実父に言われた通り、陽の光を浴びて生きている意地があったから。
「確かに苦労はありました。しかしすぐ上の兄が面倒をよく見てくれたお蔭で、こうして真っ当な仕事をしながら、幸せに暮らすことができてます」
小さいときは何度か誘拐されたし、中学生のときには闇討ちにもあった。父代わりをしている喜三郎の息子の誠一郎が偶然通りかかって、大怪我をせずに済んだが、命の危機を感じてボクシングジムに通うようになったのは、このことがきっかけだった。
異母兄弟の兄たちの策略なのか――あるいは兄たちの子どもが、自分を陥れるために手を出してきたのかは、未だにわからない。
己の身を守れるようになった今、大切に想っている恋人に危害を加えられないようにしなければと、橋本の心配の種が尽きなかった。
「幸せに暮らしている橋本さんに、頼みがあるんだけどなぁ」
猫なで声を出した笹川を、ルームミラーでちらっと見た。頼みごとをしたはずなのに、その顔はどこか楽しそうな感じに映った。

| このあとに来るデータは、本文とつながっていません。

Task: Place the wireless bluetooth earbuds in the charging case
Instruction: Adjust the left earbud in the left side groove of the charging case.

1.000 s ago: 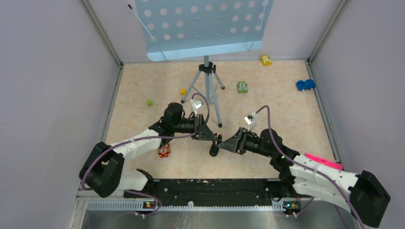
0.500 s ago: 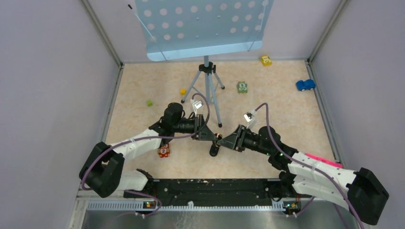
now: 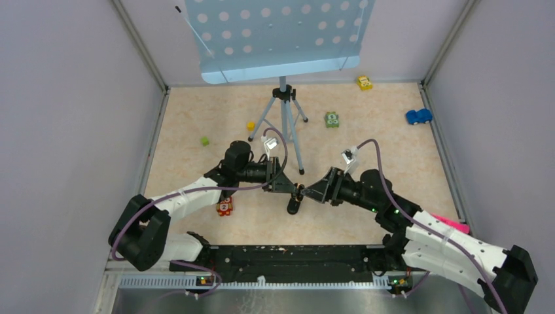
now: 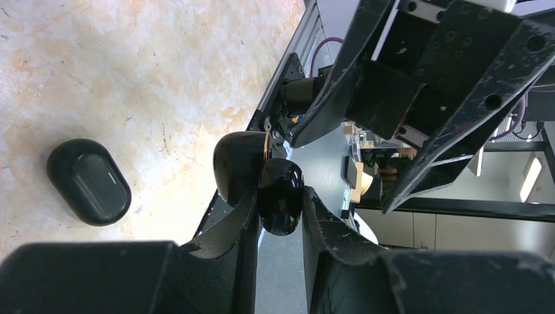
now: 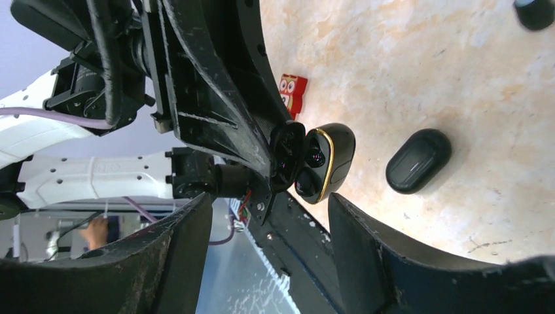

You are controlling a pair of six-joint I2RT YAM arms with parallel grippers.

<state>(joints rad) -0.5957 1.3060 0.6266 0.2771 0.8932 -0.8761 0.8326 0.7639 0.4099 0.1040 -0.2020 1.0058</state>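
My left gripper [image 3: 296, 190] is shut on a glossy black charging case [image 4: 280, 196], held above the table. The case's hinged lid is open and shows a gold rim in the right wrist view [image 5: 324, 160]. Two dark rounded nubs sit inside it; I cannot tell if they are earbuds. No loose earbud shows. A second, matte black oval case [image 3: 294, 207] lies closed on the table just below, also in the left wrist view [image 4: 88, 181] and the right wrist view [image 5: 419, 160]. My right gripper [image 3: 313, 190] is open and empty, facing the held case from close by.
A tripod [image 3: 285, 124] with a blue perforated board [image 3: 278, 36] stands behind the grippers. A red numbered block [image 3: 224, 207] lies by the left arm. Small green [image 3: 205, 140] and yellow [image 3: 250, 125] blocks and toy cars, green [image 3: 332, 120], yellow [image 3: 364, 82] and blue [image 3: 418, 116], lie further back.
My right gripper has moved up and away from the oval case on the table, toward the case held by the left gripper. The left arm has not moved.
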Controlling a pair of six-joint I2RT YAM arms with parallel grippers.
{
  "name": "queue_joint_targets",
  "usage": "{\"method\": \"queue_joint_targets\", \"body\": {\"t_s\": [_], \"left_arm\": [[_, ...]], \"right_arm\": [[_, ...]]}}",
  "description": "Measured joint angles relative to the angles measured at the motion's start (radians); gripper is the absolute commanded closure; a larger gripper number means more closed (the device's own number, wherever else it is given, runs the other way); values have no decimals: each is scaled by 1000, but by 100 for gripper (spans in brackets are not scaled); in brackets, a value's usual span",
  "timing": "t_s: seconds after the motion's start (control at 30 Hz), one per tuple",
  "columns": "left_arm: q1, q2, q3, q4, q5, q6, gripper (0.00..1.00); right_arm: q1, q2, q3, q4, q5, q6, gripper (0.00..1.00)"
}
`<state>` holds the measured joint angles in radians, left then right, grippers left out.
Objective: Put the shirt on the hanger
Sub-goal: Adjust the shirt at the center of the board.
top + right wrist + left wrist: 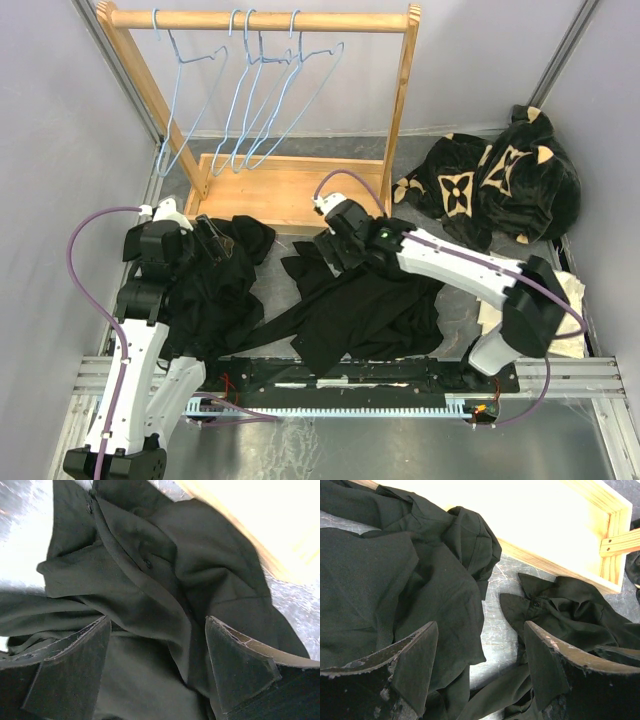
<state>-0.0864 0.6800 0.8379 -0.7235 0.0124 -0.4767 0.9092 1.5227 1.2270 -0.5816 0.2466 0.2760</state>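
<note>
1. Hovering with right tool (157, 625) spread, empty, over the shirt (150, 580), crumpled mid-worktop (493, 626).
2. Likewise with left tool (480, 630), spread and empty above the second black garment (395, 580).
3. Could pinch stacked folds, or drag that neighbour along, lying just beside.
4. Hanger (175, 100) up on the wooden rack (260, 18), well apart.
5. Grey marbled worktop, plain grey walls (50, 150).

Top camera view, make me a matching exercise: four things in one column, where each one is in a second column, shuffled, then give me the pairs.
Things
1. right gripper
2. flower-patterned black garment
3. light-blue hangers
4. left gripper

Places
A. hanging on the wooden rack
B. left side, open
C. mid-table by the rack's base, open
D. far right corner

Pairs: 1-C, 2-D, 3-A, 4-B
</note>
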Motion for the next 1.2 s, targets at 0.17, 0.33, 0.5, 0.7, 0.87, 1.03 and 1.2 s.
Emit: {"method": "queue_joint_targets", "body": {"t_s": [0.17,0.33,0.5,0.7,0.87,1.03,1.2], "left_arm": [[0,0,-1,0,0,0,24],[0,0,-2,0,0,0,24],[0,-1,-2,0,0,0,24],[0,-2,-4,0,0,0,24],[0,-3,-6,0,0,0,24],[0,-3,-7,0,2,0,24],[0,-3,-7,1,15,0,24]], "right_arm": [[0,164,63,6,-50,-75,16],[0,286,148,28,-53,-161,19],[0,375,179,26,27,-206,36],[0,331,94,59,108,-193,100],[0,168,23,56,182,-167,100],[0,-110,16,70,234,-161,100],[0,-305,88,74,257,-153,100]]}}
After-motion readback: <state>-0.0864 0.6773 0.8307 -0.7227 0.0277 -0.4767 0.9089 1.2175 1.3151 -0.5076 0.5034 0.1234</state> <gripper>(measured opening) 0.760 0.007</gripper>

笹川の隣にいる藤田にも視線を飛ばしてみたが、我関せずという態度を示すように、顔を横に向けて車窓を眺める。
「ハイヤー運転手として幸せに暮らしている俺に、わざわざ頼みごとをしないでいただきたい」
橋本は乾いた声で、強請られたことを断った。
「怖いのか。俺の頼むことが」
「怖くありません。余計なことを背負って、平穏な日常を乱されたくないだけです」
「いいや、怖いから逃げるんだろ。男のくせに情けないなぁ」
(-_- メ)イライライラ!
「怖くないって、さっき言ったはずです。しつこいですね」
「だったら、はい。これなんだけどさ」
後部座席から放るように、いきなりそれを助手席に置かれた。
パッと見は、ただの黒い手帳に見えるが、よぉく確認すると、開かないように大きな鍵がついていた。
イライラが頂点に達した橋本は、ちょっとの間だけ駐車できる場所まで、ハイヤーを走らせることに集中する。ナイスなタイミングで目の前にコンビニを見つけたので、迷うことなくそこに停車させるなり、睨みをきかせながら後ろを振り返った。
「さすがは、暴力団の幹部様だな。やめろと言ってる一般人を相手に、強引なことをしやがって!」
「へぇ、なかなかいいモンもってるのな橋本さん。さぞかし、たくさんの女を啼かせてきたんだろうなぁ」
「今は、そんな話をする状況じゃねぇだろ」
「昴さん、いい加減にしなよ。橋本さんも落ち着いて」
それまでだんまりを決め込んでいた藤田が会話に参加し、主導権をかっさらうように口を開く。
「とりあえず橋本さんには、それを1週間ほど預かってほしいんだ。理由はさっき聞いたでしょ。俺の店に警察が入る関係で、手元には置けない状態。それに昴さんも前科があって、執行猶予中の身なんだよ」
「そんな……」
「そして真面目な話をしてるときに、茶々を入れた昴さん。まずは橋本さんに謝ってちょうだい。俺らは一般人の彼に、頭を下げるような頼みごとをしている立場なんだからね」
藤田が肘で笹川を突っつくと、笹川は面白くない顔をしながらも、きちんと頭を下げた。